# EXERCISE DETAILS
Count the lines in the following data that include "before". Please write only the number.

[Stored dataset items]
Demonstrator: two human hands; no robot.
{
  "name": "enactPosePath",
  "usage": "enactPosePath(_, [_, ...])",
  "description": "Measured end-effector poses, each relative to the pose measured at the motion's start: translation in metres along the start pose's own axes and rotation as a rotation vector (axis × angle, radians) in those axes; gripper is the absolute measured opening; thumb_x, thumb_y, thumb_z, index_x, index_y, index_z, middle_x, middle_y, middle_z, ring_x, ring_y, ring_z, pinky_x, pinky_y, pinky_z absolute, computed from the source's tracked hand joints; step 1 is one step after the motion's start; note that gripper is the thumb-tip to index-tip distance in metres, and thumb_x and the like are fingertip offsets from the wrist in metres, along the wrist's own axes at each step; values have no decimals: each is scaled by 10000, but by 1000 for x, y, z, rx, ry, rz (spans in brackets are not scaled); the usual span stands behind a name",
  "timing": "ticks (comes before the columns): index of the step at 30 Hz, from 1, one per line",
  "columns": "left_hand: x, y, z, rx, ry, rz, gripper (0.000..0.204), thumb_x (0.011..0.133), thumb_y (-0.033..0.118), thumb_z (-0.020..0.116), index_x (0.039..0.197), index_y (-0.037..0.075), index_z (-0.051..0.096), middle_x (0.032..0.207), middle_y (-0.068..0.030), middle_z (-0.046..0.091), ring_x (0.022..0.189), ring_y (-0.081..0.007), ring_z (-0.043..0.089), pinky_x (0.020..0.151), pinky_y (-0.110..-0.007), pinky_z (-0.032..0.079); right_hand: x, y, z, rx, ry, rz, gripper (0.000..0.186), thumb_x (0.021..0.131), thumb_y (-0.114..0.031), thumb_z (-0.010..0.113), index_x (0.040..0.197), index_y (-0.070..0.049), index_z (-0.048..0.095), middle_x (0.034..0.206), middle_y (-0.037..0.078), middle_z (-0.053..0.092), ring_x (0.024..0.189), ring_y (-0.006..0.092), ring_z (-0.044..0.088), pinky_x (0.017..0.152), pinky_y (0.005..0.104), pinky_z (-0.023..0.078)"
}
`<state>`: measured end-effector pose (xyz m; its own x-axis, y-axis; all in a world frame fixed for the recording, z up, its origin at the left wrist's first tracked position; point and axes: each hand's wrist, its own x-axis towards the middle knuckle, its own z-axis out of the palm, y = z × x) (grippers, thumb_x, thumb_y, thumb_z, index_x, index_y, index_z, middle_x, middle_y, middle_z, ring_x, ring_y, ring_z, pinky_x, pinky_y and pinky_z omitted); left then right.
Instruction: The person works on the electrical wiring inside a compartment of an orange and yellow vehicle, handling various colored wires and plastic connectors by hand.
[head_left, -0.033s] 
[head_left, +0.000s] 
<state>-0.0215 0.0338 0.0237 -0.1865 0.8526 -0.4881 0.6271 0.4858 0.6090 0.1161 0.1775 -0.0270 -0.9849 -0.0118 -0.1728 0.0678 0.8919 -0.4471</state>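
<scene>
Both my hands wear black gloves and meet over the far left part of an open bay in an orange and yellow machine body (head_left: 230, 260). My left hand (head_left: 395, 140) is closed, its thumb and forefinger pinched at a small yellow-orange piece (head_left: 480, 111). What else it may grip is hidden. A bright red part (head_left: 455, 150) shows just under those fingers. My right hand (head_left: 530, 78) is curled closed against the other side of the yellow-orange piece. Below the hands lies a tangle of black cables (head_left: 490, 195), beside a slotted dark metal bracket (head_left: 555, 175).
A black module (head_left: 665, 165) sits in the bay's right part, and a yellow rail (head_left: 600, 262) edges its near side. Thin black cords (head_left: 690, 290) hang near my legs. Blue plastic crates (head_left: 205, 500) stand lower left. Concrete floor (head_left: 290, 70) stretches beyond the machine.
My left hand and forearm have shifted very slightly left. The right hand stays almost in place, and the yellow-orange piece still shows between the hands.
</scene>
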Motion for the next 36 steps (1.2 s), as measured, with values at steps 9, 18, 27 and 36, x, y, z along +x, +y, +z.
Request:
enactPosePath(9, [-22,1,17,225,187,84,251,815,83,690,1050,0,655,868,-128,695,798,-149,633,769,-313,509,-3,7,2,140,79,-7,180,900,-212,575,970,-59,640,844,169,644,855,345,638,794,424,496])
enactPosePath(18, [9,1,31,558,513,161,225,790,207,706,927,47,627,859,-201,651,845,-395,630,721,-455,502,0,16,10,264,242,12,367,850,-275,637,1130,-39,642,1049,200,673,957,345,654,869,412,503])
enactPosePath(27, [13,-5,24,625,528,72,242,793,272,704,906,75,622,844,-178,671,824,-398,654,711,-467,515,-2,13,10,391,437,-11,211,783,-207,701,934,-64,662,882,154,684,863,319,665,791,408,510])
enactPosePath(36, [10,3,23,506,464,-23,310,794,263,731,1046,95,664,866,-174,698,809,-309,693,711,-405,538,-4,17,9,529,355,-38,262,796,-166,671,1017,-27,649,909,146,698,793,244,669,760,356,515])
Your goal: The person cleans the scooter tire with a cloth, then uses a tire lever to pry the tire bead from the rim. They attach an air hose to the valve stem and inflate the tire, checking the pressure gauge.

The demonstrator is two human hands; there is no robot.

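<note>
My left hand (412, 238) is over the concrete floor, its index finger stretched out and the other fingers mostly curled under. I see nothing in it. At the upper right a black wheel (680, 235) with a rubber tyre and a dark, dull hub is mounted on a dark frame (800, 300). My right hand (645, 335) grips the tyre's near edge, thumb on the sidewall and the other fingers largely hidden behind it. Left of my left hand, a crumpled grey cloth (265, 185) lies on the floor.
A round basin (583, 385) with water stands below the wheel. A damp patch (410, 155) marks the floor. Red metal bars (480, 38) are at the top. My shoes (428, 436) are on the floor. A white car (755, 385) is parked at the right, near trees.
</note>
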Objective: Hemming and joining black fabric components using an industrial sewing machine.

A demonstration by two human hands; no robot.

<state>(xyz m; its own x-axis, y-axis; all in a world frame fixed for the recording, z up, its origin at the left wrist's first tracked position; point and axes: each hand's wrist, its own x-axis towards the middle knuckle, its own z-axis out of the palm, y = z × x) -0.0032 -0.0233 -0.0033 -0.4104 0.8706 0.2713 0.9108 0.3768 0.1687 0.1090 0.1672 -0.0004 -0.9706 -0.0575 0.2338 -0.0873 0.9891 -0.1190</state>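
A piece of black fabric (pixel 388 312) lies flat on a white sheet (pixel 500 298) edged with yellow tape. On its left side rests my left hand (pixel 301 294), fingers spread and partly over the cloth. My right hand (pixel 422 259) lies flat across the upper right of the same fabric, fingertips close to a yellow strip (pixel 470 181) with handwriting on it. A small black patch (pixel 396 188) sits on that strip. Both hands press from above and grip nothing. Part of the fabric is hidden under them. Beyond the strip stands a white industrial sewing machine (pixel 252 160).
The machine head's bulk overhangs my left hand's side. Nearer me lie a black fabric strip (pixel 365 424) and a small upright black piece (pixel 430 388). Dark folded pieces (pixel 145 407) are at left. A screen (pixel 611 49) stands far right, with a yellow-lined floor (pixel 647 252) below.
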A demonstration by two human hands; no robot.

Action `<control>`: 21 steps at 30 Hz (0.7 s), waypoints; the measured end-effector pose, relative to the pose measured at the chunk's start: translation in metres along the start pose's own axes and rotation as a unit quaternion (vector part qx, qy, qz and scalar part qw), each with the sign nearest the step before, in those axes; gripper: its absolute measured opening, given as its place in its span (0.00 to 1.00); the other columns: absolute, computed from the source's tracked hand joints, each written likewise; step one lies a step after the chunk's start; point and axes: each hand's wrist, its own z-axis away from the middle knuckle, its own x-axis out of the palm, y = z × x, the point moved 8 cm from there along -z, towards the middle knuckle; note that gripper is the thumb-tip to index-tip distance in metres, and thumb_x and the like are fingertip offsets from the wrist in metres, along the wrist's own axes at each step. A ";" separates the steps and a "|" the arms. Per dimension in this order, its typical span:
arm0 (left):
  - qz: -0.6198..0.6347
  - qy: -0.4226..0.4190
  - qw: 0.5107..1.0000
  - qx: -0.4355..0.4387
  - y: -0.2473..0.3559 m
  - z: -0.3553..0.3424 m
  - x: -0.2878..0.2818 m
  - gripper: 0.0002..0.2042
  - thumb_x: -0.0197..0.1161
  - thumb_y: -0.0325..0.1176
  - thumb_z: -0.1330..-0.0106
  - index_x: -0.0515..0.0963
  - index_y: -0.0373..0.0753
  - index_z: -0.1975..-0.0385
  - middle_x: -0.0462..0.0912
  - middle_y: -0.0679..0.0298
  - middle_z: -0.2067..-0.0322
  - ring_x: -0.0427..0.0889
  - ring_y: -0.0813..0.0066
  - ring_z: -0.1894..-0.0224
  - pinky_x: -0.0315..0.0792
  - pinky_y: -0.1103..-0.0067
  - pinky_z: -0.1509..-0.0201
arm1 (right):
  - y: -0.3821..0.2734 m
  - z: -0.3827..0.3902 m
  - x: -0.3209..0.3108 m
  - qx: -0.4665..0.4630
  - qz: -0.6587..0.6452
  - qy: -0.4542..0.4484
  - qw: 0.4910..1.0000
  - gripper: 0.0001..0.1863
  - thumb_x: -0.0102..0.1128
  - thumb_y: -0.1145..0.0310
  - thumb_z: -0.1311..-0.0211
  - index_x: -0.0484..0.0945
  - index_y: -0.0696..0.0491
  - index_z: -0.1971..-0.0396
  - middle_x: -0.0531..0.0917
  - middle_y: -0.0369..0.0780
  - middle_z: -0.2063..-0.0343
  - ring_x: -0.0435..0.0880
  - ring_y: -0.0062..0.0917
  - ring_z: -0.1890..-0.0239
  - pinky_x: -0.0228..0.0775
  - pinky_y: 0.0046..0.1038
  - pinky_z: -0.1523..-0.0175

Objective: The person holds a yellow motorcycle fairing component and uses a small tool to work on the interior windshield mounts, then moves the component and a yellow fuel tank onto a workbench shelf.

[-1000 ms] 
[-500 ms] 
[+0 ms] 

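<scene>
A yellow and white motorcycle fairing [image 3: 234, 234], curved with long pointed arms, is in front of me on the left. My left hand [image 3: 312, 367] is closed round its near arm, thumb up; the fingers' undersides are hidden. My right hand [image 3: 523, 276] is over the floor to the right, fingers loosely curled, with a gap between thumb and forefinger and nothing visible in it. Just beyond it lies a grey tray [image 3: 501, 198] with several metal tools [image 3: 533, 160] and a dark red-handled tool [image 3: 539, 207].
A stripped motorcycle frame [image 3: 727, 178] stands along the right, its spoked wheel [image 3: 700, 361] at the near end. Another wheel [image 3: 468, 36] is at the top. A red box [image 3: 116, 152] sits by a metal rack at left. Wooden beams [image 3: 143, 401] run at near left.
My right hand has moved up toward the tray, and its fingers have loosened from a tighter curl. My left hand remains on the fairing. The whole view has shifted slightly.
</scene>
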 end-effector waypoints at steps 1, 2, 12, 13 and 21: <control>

# EXERCISE SOLUTION
2